Close (the bearded man on the right having a well-deserved rest after all that pen-pushing) was an extraordinary publicist, sending unsolicited copies of his books to the rich and famous, and then later sending them a bill - he did this to clergymen, dukes and even Queen Victoria. If they failed to pay they were reviled or featured in his next book of poems. This was spamming Victorian-style, but his ruses worked and he did become truly famous (or is that infamous) in his day. He died in1891, and now his doggerel verses are much sought after as collector's items, despite the Dictionary of National Biography describing him as having "not a spark of literary talent."
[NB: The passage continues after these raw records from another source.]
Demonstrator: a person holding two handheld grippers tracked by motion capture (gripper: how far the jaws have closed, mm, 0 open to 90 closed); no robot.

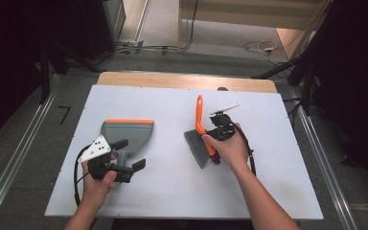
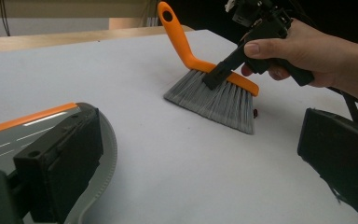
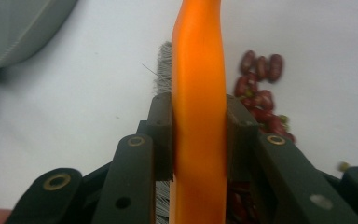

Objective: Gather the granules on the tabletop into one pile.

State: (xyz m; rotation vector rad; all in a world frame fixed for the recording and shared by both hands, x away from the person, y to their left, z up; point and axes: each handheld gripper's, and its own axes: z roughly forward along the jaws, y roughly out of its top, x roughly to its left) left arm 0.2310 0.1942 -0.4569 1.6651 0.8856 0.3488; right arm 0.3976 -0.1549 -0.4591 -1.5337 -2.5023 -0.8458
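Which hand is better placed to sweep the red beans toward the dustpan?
The right. Its gripper is already shut on the brush, and the red beans lie just beside the bristles. The left gripper is open at the dustpan.

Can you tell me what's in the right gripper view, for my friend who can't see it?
The right hand-held gripper is clamped on the orange plastic brush handle, one black jaw on each side. A pile of small dark red beans lies on the white table beside it, and the grey plastic dustpan's edge shows at top left.
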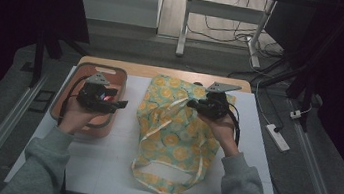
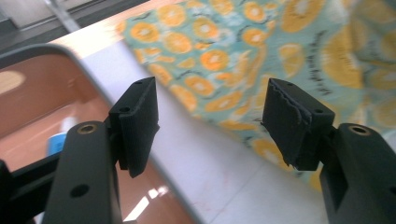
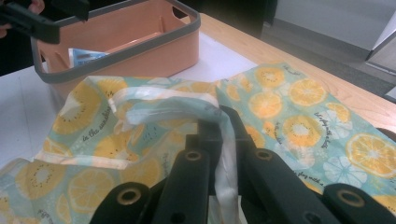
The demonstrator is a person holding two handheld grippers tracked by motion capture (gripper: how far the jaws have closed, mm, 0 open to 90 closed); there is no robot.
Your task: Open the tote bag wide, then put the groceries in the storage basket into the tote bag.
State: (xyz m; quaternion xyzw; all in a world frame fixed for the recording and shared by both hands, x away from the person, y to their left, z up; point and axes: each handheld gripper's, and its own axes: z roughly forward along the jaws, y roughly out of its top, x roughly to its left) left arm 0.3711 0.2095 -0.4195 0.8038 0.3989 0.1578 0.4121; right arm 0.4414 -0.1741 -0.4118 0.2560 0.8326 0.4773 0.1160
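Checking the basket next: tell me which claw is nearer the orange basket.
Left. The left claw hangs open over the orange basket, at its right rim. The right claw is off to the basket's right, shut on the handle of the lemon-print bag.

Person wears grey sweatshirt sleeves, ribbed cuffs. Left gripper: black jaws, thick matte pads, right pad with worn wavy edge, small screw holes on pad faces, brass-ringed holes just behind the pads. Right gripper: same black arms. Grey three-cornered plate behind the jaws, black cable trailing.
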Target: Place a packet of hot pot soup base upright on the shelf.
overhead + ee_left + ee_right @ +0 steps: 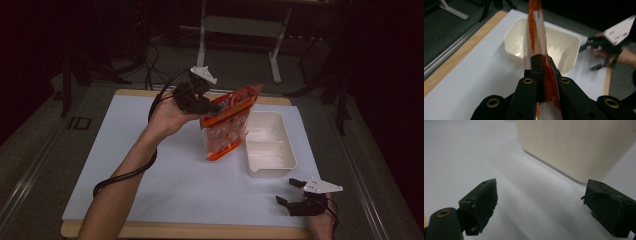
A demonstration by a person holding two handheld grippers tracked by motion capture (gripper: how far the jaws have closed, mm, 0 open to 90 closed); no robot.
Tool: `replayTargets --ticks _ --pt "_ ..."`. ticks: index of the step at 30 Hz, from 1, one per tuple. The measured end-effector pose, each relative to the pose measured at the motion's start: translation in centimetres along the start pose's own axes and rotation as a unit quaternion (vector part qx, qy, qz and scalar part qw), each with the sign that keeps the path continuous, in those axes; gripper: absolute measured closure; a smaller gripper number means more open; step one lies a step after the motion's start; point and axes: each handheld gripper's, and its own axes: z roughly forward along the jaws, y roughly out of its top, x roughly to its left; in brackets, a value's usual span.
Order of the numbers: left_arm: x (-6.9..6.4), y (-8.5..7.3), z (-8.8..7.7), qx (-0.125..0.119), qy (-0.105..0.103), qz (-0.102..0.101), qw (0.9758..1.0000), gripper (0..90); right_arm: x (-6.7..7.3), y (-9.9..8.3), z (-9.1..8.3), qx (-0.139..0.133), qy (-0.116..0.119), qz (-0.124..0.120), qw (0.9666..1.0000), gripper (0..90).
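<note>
A: Nearest the camera, at the bottom of the high view, is the person's left forearm [117,187], with a black cable looped around it. It runs up to the left gripper [210,106], held above the far half of the bench [150,200].

B: And its jaws?

A: Pressed together on the upper part of an orange and clear snack bag [227,125]. In the left gripper view the bag [537,32] runs edge-on straight up from between the black jaws, pinched flat there.

B: Where does the bag sit over the bench?

A: It hangs tilted, its top corner pointing up and to the right, its lower end down near the white sheet [165,165] that covers the bench. I cannot tell whether that end touches the sheet. It is just to the left of a white tray [280,165], close against the tray's left wall.

B: What about the tray itself?

A: It is rectangular, with a low ridge that splits it into two compartments. It rests on the right part of the sheet. In the left gripper view the tray [514,42] lies behind the bag.

B: The other gripper?

A: The right gripper [290,192] sits low at the near right corner of the bench, a grey plate on top of it. Its jaws stand wide apart with nothing between them. In the right gripper view they frame bare white sheet [474,152], and the tray's outer wall [579,145] is just ahead of them
</note>
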Motion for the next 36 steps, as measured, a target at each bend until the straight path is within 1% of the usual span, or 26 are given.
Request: replayTargets --ticks 1,3,4,5,8,11,12,14,18,19,21,22,23,24,25,30,31,32,33,34,35,36 --pt "0.0 0.2 -0.1 0.0 0.001 0.006 1.0 90.0 0.0 0.0 0.0 0.0 0.0 0.0 1.0 11.5" --pt "-0.2 0.4 -0.1 -0.001 0.0 0.007 1.0 90.0 0.0 0.0 0.0 0.0 0.0 0.0 1.0 11.6" --pt "-0.4 0.9 -0.1 -0.001 0.001 0.015 0.9999 90.0 0.0 0.0 0.0 0.0 0.0 0.0 1.0 11.6" --pt "-0.5 1.1 -0.1 -0.001 0.001 0.016 0.9999 90.0 0.0 0.0 0.0 -0.001 0.001 0.0 1.0 11.5" --pt "-0.9 1.8 -0.1 -0.005 -0.003 0.016 0.9999 90.0 0.0 0.0 0.0 -0.001 0.0 0.0 1.0 11.5" --pt "-1.2 2.3 0.0 -0.014 -0.013 0.012 0.9997 90.0 0.0 0.0 0.0 0.0 0.001 0.001 1.0 11.6" --pt "-1.4 2.5 0.1 -0.016 -0.012 0.016 0.9997 90.0 0.0 0.0 0.0 0.0 0.001 0.0 1.0 11.6" --pt "-1.6 2.9 0.4 -0.024 -0.025 0.017 0.9993 90.0 0.0 0.0 0.0 0.0 0.001 0.0 1.0 11.6" --pt "-2.0 3.4 0.8 -0.026 -0.029 0.017 0.9991 90.0 0.0 0.0 0.0 0.001 0.0 -0.001 1.0 11.5" --pt "-2.4 4.0 1.4 -0.027 -0.033 0.017 0.999 90.0 0.0 0.0 0.0 0.001 0.001 -0.001 1.0 11.6" --pt "-2.6 4.2 1.6 -0.026 -0.035 0.017 0.9989 90.0 0.0 0.0 0.0 0.0 0.001 -0.001 1.0 11.6" --pt "-2.9 4.7 2.2 -0.025 -0.036 0.02 0.9988 90.0 0.0 0.0 0.0 0.0 0.0 0.0 1.0 11.6" --pt "-2.9 4.7 2.2 -0.025 -0.036 0.02 0.9988 90.0 0.0 0.0 0.0 0.0 0.0 0.0 1.0 11.6" --pt "-3.2 5.1 2.7 -0.025 -0.039 0.019 0.9988 90.0 0.0 0.0 0.0 0.0 0.001 0.0 1.0 11.6" --pt "-3.2 5.1 2.7 -0.025 -0.039 0.019 0.9988 90.0 0.0 0.0 0.0 0.0 0.001 0.0 1.0 11.6" --pt "-3.9 6.3 4.5 -0.027 -0.049 0.022 0.9982 90.0 0.0 0.0 0.0 0.0 0.001 0.0 1.0 11.6" --pt "-3.9 6.3 4.5 -0.027 -0.049 0.022 0.9982 90.0 0.0 0.0 0.0 0.0 0.001 0.0 1.0 11.6" --pt "-4.1 6.6 5.1 -0.022 -0.052 0.023 0.9981 90.0 0.0 0.0 0.0 -0.001 0.001 0.0 1.0 11.6" --pt "-4.1 6.6 5.1 -0.022 -0.052 0.023 0.9981 90.0 0.0 0.0 0.0 -0.001 0.001 0.0 1.0 11.6" --pt "-4.2 7.0 5.7 -0.013 -0.054 0.023 0.9982 90.0 0.0 0.0 0.0 -0.001 0.002 0.0 1.0 11.6" --pt "-4.2 7.0 5.7 -0.013 -0.054 0.023 0.9982 90.0 0.0 0.0 0.0 -0.001 0.002 0.0 1.0 11.6" --pt "-4.3 7.3 6.2 -0.011 -0.054 0.022 0.9982 90.0 0.0 0.0 0.0 -0.001 0.002 0.001 1.0 11.6"
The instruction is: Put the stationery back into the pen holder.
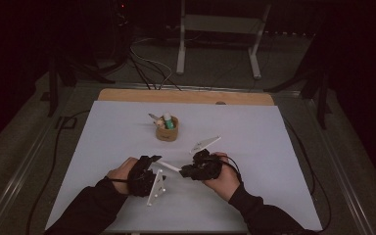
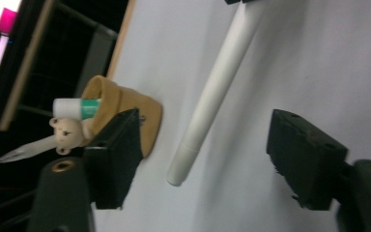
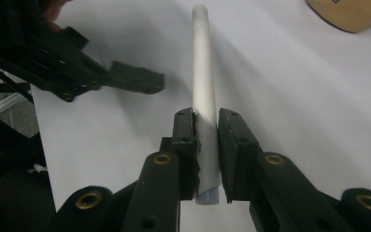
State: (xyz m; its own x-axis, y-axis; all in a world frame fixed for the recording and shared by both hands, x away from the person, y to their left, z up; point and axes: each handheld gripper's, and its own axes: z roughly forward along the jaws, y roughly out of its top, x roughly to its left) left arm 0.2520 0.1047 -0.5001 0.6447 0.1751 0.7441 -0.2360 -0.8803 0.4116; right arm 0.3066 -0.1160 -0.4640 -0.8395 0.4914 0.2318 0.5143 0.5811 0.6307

"Who is it moves with such a grace,
with glasses 'cross her lovely face,
so like an Angel in this place"

was a typical offering made to flatter a local lady and persuade her to open her purse! Her heirs will now be glad that she did.


  1. Not a bad idea, Dee, and I love the Lake District. But I don't suppose his poems can possibly be as bad as those of the (in)famous McGonagall, writer of immortal verses such as:
    "Beautfiful silvery Tay,
    With your landscapes, so lovely and gay..."
    The poem continues steadily downhill from then on. Wonderful, in its way. Perhaps if some of us don't make the grade as great novelists, we could make our names writing really, really bad novels.

  2. Hi Frances,
    Yes, tempting isn't it - to abandon the quest for really good writing and to embrace making it as bad as possible!

  3. You do have to admire his entrepreneurial spirit, don't you :-)

  4. I didn't know anything about this guy! How did you find out about him??

    This reminds me of a man called Joseph Marinus... although his poems are rather good. He's a travelling poet who "sells" his poems in London - a donation gets you a reading and a typed poem of his - or you can just ask to be read a poem! He's very friendly and talented, but the authorities in London really hate him because he's an oddball. They keep trying to get rid of him under the pretence that he's selling goods without a licence....

  5. Hello DeAnna and Rebecca. Thanks for stoppig by and the link to joseph marinus, I'll go and check out his website - looks really interesting.